Good Croc (M) @Muscle Band
Health: 100% | Energy: 100%
Ability: Torrent
Status: Normal. | Mood: (ง ͠° ل͜ °)ง
Commands: Whirlpool/Razor Wind/Ice Punch ~ Ice Fang/Rain Dance/Hidden Power ~ Ancient Power

*Noel*














Yuzuki’s Role Model (F) @Life Orb
Health: 100% | Energy: 100%
Ability: Guts
Status: Normal. | Mood:  (ง ͠° ل͜ °)ง
Commands:  Boomburst /Focus Energy ~ U-Turn /Air Slash ~ Air Slash/Boomburst/Focus Energy​

It was a regular day at the ASB Central Stadium. Although it had recently seen more use thanks to the recent rash of test battles, it still seemed as empty and deserted as it had always been. After picking up Noel’s rental team, each off-colored capsule emblazoned with RENTAL across its top half, the battlers and the referee made their way into the arena itself. The bleachers were desolate, except for a couple making out at the very top, and a hobo who’d passed out near them. Paying no heed to any of them, the trio positioned themselves: Metallica Fanboy at the right side of the arena, Noel at the opposite corner, and the referee, along with his signature Wartortle companion, placed himself at the podium located in the middle. With a burst of light, each Trainer sent forth their Pokémon. The mentoring referee sent out his hyperactive, yet well-meaning, Totodile, who was jumping around like a frog having a seizure. Meanwhile, the second Trainer sent out a magnificent bird, a Swellow. Her own Taillow, who up to now had been quietly perched on her Trainer’s shoulder, chirped with excitement at the sight of her evolved form, seeing in that spectacular creature her own small self a few battles in the future.  The referee took out his newly-granted ref flags, one red, and one green, both emblazoned with Poké Balls, and waved them to signal that the battle had commenced.

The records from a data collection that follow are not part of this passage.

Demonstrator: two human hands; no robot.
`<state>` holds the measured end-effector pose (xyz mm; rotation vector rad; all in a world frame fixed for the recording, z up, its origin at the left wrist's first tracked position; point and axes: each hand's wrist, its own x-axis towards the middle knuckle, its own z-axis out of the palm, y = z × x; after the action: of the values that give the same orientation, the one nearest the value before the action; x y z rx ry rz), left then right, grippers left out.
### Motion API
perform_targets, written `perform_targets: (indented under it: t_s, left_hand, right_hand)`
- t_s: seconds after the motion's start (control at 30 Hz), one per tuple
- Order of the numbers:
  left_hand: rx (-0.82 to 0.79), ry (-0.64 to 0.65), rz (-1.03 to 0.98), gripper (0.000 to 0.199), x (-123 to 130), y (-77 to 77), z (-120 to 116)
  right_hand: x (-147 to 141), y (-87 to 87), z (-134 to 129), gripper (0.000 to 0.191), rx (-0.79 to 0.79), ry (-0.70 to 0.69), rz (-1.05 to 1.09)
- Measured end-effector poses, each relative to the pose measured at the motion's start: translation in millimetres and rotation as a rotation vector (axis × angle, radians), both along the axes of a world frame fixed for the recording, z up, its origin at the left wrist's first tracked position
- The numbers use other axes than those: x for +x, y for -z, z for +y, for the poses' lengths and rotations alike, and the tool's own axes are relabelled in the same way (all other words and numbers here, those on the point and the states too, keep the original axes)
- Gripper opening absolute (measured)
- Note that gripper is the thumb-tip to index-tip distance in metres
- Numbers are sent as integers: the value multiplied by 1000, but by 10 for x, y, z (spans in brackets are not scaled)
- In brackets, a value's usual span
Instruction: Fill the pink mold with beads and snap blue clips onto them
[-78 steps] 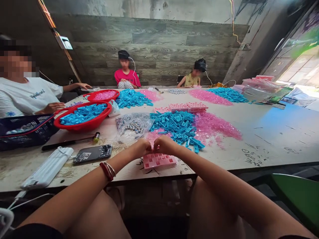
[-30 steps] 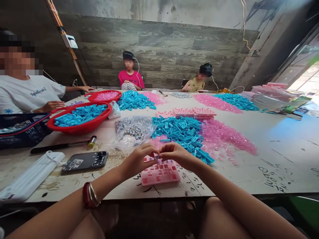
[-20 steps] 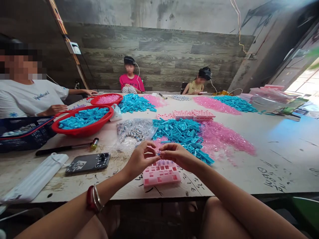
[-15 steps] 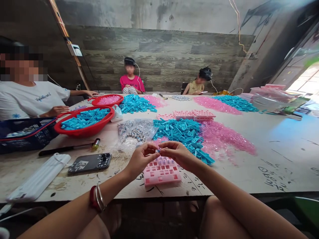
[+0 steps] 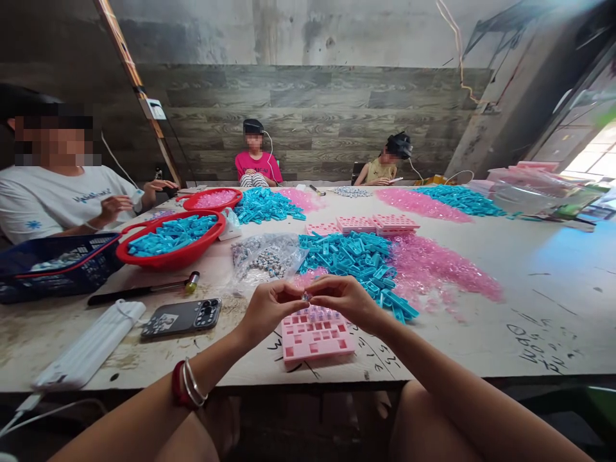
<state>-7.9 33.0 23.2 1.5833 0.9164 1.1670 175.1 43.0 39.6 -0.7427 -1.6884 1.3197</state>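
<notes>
My left hand (image 5: 272, 308) and my right hand (image 5: 349, 300) meet fingertip to fingertip, both pinching one small shiny piece (image 5: 307, 296). It is too small to name more exactly. Just below them lies a pink tray (image 5: 315, 350) with square slots. Its far rows hold small clear pieces (image 5: 320, 313), partly covered by my fingers. Behind my hands are a heap of blue plastic parts (image 5: 349, 253), a spread of clear pink pieces (image 5: 440, 266) and an open plastic bag of small metallic bits (image 5: 267, 260).
Left are a phone (image 5: 181, 319), a white power bank (image 5: 91, 346), a hammer (image 5: 144, 289), a navy basket (image 5: 58, 269) and a red basin (image 5: 168, 258) of blue parts. More pink trays (image 5: 356, 224) lie behind the heap. Three people sit around the table.
The view has shifted slightly. My hands stay together, and the small piece shows more clearly between the fingertips. The person at left has lifted both hands from the table.
</notes>
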Motion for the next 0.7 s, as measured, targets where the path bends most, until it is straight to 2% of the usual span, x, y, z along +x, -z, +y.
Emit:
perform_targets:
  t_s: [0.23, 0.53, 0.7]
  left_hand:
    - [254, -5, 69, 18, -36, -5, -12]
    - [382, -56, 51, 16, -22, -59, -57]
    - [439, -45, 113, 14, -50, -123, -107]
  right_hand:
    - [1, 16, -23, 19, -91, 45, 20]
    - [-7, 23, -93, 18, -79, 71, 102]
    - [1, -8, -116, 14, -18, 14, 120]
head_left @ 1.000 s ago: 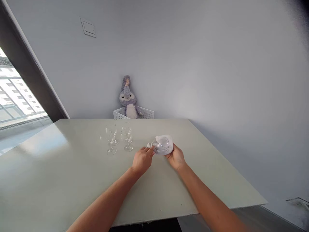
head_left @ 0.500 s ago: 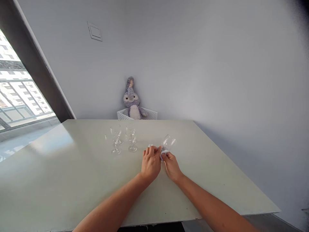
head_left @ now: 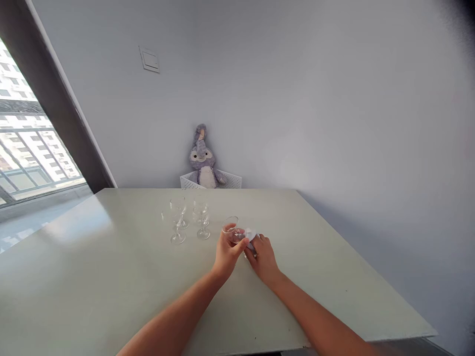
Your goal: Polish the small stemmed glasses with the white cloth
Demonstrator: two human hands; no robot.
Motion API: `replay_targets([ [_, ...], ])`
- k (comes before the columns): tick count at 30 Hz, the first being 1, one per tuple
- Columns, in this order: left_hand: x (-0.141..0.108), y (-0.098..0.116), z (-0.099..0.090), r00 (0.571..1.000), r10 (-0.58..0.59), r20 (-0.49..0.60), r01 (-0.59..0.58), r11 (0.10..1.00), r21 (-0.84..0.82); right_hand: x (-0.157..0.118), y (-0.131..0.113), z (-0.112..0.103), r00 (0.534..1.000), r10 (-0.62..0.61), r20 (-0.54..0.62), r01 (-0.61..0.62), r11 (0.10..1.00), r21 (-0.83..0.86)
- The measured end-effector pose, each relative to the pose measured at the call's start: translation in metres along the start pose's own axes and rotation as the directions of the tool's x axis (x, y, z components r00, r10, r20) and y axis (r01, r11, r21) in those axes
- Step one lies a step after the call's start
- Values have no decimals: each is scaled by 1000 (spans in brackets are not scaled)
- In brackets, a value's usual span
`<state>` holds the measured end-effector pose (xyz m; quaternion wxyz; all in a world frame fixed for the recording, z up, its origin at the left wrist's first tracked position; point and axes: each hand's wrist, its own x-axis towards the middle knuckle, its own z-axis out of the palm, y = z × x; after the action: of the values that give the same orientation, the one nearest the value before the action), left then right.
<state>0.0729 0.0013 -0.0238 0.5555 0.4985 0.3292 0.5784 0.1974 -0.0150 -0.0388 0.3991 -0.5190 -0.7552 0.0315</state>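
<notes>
My left hand (head_left: 229, 249) is wrapped round the bowl of a clear stemmed glass (head_left: 231, 227), whose rim points up and to the left. Close beside it on the right, my right hand (head_left: 262, 254) is closed on a white cloth (head_left: 250, 234) at the stem and foot end of the same glass. The foot is mostly hidden by the cloth and fingers. Several more clear stemmed glasses (head_left: 203, 232) stand upright in a group on the table (head_left: 129, 277), to the left of my hands.
At the table's far edge is a white perforated basket (head_left: 233, 181) with a grey plush toy (head_left: 207, 176) in it. A wall with a switch (head_left: 150, 60) rises behind, and a window (head_left: 33, 143) is at the left.
The held glass has turned from pointing up and right to pointing up and left. My left hand has moved onto its bowl, while my right hand and the cloth are at its foot end.
</notes>
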Motion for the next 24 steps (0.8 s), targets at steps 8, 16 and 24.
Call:
replay_targets([
  [8,-2,1,-3,987,161,-24,-158,982,107,7,14,-10,848,519,108,-484,676,555],
  [16,-4,-1,-7,969,233,-77,-220,965,140,6,2,4,863,308,401,-485,281,828],
  [24,0,-6,-11,868,494,-43,-430,794,429,7,11,5,802,436,408,-587,453,671],
])
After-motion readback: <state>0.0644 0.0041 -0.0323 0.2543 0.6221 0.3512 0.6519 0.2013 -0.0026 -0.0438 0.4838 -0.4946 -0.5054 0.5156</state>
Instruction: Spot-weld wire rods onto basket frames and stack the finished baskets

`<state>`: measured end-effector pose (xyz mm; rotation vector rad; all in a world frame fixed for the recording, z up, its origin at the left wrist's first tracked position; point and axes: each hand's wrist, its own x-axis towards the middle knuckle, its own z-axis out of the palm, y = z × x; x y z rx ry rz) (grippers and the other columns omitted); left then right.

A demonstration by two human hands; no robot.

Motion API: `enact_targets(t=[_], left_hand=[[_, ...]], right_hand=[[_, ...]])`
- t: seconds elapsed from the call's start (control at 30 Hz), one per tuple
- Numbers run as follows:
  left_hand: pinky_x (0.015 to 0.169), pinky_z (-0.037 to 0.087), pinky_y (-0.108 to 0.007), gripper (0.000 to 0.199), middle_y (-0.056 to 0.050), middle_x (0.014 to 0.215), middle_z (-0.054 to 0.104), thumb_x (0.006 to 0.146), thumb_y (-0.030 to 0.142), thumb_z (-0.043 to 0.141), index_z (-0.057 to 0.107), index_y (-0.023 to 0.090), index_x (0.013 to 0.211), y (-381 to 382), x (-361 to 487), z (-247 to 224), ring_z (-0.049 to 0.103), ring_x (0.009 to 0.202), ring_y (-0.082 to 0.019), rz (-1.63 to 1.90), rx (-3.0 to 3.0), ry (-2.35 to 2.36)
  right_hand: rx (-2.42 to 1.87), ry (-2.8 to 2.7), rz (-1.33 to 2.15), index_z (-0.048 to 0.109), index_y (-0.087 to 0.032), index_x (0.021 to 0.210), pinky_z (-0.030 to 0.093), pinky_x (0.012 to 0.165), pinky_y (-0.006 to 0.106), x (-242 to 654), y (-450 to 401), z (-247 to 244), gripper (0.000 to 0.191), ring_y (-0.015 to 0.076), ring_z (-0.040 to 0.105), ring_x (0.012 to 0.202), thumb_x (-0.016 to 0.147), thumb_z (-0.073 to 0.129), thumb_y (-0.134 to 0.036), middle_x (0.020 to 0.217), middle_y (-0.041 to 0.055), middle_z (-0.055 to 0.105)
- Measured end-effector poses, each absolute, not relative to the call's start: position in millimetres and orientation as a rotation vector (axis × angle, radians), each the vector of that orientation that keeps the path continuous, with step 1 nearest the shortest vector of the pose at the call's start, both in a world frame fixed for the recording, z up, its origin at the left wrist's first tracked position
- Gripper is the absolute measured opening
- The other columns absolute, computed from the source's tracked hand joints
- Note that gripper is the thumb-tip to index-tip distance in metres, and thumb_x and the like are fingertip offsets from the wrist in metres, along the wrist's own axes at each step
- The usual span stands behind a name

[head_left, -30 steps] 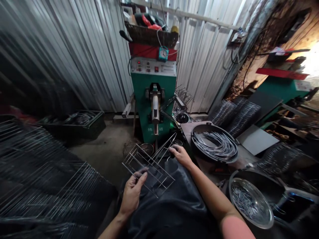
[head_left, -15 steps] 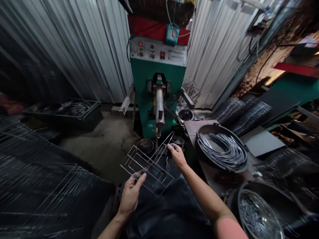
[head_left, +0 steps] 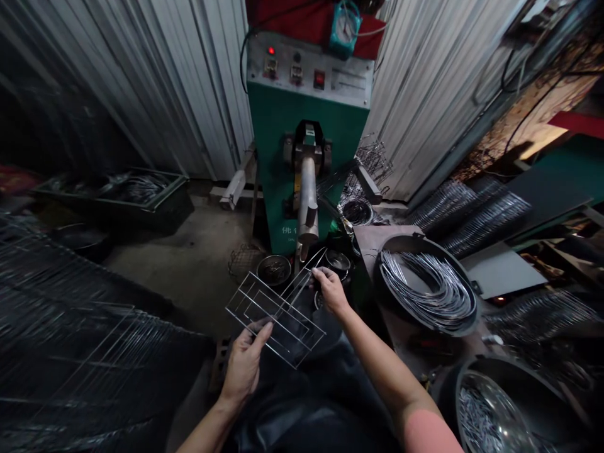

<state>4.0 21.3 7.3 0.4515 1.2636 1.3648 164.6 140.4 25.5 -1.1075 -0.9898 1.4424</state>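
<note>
The left hand [head_left: 244, 365] and right hand [head_left: 330, 292], held apart, both grip a flat wire frame [head_left: 283, 319] at lower centre. A black pan [head_left: 410, 240] of bent wire sits right; a green welding machine [head_left: 274, 145] stands beyond, upper centre.

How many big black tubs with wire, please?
2: a black tub right of the green machine, holding bent wires; a second tub at lower right, holding a steel bowl. Others may be hidden.
</note>
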Motion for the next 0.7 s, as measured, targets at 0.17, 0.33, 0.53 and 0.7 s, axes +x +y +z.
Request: enact_targets(t=[0.17, 0.33, 0.53, 0.7], left_hand=[[0.089, 0.043, -0.034, 0.038, -0.005, 0.082, 0.07, 0.054, 0.041, 0.079, 0.067, 0.015, 0.08, 26, 12, 5, 0.062, 0.089, -0.02, 1.437, 0.419, 1.267], [0.085, 0.044, -0.031, 0.035, -0.003, 0.077, 0.069, 0.051, 0.039, 0.08, 0.067, 0.016, 0.075, 31, 16, 7, 0.061, 0.082, -0.017, 1.472, 0.38, 1.245], [0.081, 0.044, -0.029, 0.037, -0.002, 0.075, 0.069, 0.051, 0.04, 0.08, 0.067, 0.015, 0.075, 36, 16, 10, 0.061, 0.078, -0.016, 1.486, 0.383, 1.255], [0.076, 0.046, -0.03, 0.04, -0.003, 0.072, 0.068, 0.05, 0.043, 0.079, 0.067, 0.014, 0.074, 39, 16, 13, 0.061, 0.074, -0.017, 1.505, 0.4, 1.308]], right_hand=[[-1.087, -0.994, 1.356, 0.053, -0.018, 0.062, 0.039, 0.049, 0.021, 160, 144, 18, 0.028, 0.0075, 0.045, 0.047, 0.069, 0.063, -0.043, 0.054, -0.004, 0.05], [-1.089, -0.936, 1.335, 0.052, -0.018, 0.062, 0.038, 0.047, 0.022, 156, 149, 15, 0.028, 0.0088, 0.045, 0.048, 0.068, 0.063, -0.043, 0.053, -0.0044, 0.049], [-1.126, -0.936, 1.34, 0.051, -0.018, 0.06, 0.038, 0.045, 0.021, 153, 154, 19, 0.028, 0.0073, 0.044, 0.044, 0.067, 0.063, -0.042, 0.05, -0.0051, 0.048], [-1.093, -0.941, 1.323, 0.05, -0.017, 0.058, 0.037, 0.044, 0.02, 150, 158, 18, 0.028, 0.0068, 0.043, 0.043, 0.067, 0.062, -0.04, 0.049, -0.0053, 0.048]])
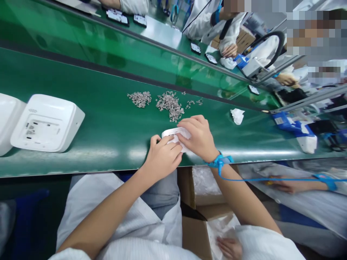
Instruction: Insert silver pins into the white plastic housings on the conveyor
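We note our left hand point(164, 156) and right hand point(200, 138), fingers holding a white piece point(171, 131) between them, over the worktop point(108, 122) near its front edge. We log small metal parts point(170, 104) heaped just beyond.

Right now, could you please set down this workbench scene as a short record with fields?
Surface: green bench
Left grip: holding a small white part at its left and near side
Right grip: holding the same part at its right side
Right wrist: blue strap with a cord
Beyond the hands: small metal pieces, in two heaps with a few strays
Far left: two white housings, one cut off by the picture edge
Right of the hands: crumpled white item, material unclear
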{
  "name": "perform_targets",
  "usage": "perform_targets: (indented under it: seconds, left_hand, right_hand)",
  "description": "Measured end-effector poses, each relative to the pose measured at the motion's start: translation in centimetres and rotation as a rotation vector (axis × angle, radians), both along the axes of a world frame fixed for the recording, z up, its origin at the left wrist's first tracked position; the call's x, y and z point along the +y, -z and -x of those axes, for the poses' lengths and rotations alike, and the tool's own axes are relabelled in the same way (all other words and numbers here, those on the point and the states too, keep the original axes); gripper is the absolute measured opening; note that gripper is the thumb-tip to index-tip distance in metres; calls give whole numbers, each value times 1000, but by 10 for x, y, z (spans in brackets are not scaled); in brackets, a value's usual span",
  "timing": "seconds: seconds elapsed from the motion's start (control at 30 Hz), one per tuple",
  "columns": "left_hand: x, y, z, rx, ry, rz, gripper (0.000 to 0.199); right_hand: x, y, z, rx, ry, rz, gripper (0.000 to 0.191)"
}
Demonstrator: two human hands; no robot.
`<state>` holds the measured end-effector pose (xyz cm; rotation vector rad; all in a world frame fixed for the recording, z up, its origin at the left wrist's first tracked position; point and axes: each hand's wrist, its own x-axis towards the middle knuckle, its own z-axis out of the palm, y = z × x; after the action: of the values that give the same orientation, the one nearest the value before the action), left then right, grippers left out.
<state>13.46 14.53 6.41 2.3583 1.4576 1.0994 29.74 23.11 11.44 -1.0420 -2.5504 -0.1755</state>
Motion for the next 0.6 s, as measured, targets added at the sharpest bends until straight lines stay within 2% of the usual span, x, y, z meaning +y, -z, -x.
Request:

	Yuzuki inhaled deeply. Good Croc smirked, expecting a pesky Growl or maybe a measly Echoed Voice, but was taken completely by surprise when the sound of a million voices screaming smacked him in the face like a tidal wave. The Swellow was wildly agitating her wings, arching her back, screeching until her lungs gave out. The little pink orb tied around her neck shone, inadvertently sapping a bit of her health. Everyone present covered their ears, except those two lovebirds (was that even humanly possible?).The hobo was startled by the attack, and quickly ran out of the stadium before further destruction ensued.

        Once he recovered from the acoustic onslaught, Good Croc began bouncing anew. The trapdoor in the middle of the Stadium whirred and hummed to life as it slid open, revealing a pool of glistening water. The liquid slowly began churning, and the Totodile cackled like a warlock. It was mostly just for show, however; the Swellow lifted an eyebrow, still flitting slightly overhead. Croc frowned, and the vortex died out. The trapdoors slid into place, clicking when they reached their original position.

	Without any warning, Yuzuki dived at Good Croc at an amazing speed. Just as she was about to hit Croc, the Swellow sharply banked upwards into the air, striking at the crocodile with her sharp talons. The slash stung more than usual, leaving a nasty bruise where Yuzuki struck him. _The buck stops here,_ thought Good Croc, but alas, that confounded bird was out of range. Instead, he closed his eyes and concentrated, trying to tap into a deep, unseen power. When he opened his eyes, he frowned; topiary-colored spheres danced gingerly around his head. With a sigh, he flung the orbs towards Yuzuki, barely wincing as each ball of energy connected with her, dissipating with a small _pift_. 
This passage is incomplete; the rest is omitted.